__About this exercise__. Everything in the listing except the pictures should be written out exactly.

__Provided material__.
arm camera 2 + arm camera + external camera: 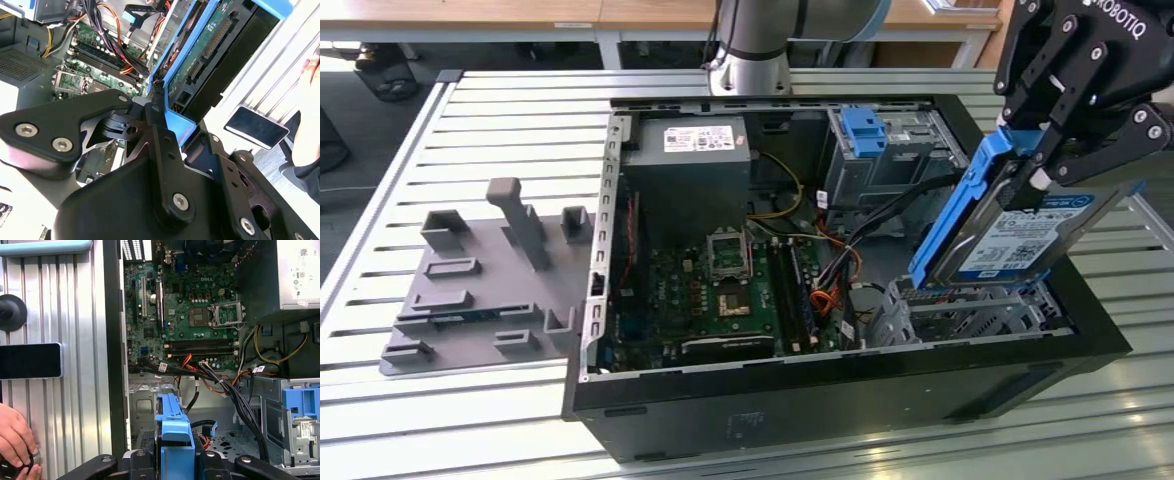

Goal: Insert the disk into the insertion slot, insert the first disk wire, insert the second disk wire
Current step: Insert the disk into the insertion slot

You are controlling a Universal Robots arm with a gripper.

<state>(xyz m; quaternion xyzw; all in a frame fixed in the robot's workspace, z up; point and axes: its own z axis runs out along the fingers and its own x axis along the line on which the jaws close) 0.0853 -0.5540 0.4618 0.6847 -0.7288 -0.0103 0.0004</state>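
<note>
One gripper (1042,172) enters the exterior view at about two o'clock, pitched down toward the open computer case (854,385), while the arm's base column (754,50) stands at twelve o'clock behind the case. Its black fingers (1067,140) are clamped on the upper edge of the disk (1021,240), which hangs on edge and tilted, blue carrier rail toward the case interior. The disk's lower end sits at the mouth of the insertion slot (974,305), the perforated grey cage at roughly four o'clock; contact between them cannot be confirmed, and the disk is not seated. In the second wrist view the gripper (165,117) pinches the blue carrier, with the disk's green circuit-board side (210,45) exposed. In the first wrist view the carrier (172,425) stands over the cage area. Labelling: a white printed label on the disk face and another on the power supply (700,140).
</note>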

__Result of this task__.
arm camera 2 + arm camera + external camera: 

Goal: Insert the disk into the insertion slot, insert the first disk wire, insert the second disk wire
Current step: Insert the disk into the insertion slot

You are controlling a Universal Robots arm with a gripper.

<state>(xyz m; quaternion xyzw; all in a frame fixed in the robot's workspace, z up; point and axes: its own z axis runs out along the fingers and its own x axis along the line on which the jaws close) 0.0853 -0.5540 0.4618 0.6847 -0.7288 -0.0103 0.0004</state>
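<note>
One gripper (1042,172) enters the exterior view at about two o'clock, pitched down toward the open computer case (854,385), while the arm's base column (754,50) stands at twelve o'clock behind the case. Its black fingers (1067,140) are clamped on the upper edge of the disk (1021,240), which hangs on edge and tilted, blue carrier rail toward the case interior. The disk's lower end sits at the mouth of the insertion slot (974,305), the perforated grey cage at roughly four o'clock; contact between them cannot be confirmed, and the disk is not seated. In the second wrist view the gripper (165,117) pinches the blue carrier, with the disk's green circuit-board side (210,45) exposed. In the first wrist view the carrier (172,425) stands over the cage area. Labelling: a white printed label on the disk face and another on the power supply (700,140).
</note>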

That completes the answer to this exercise.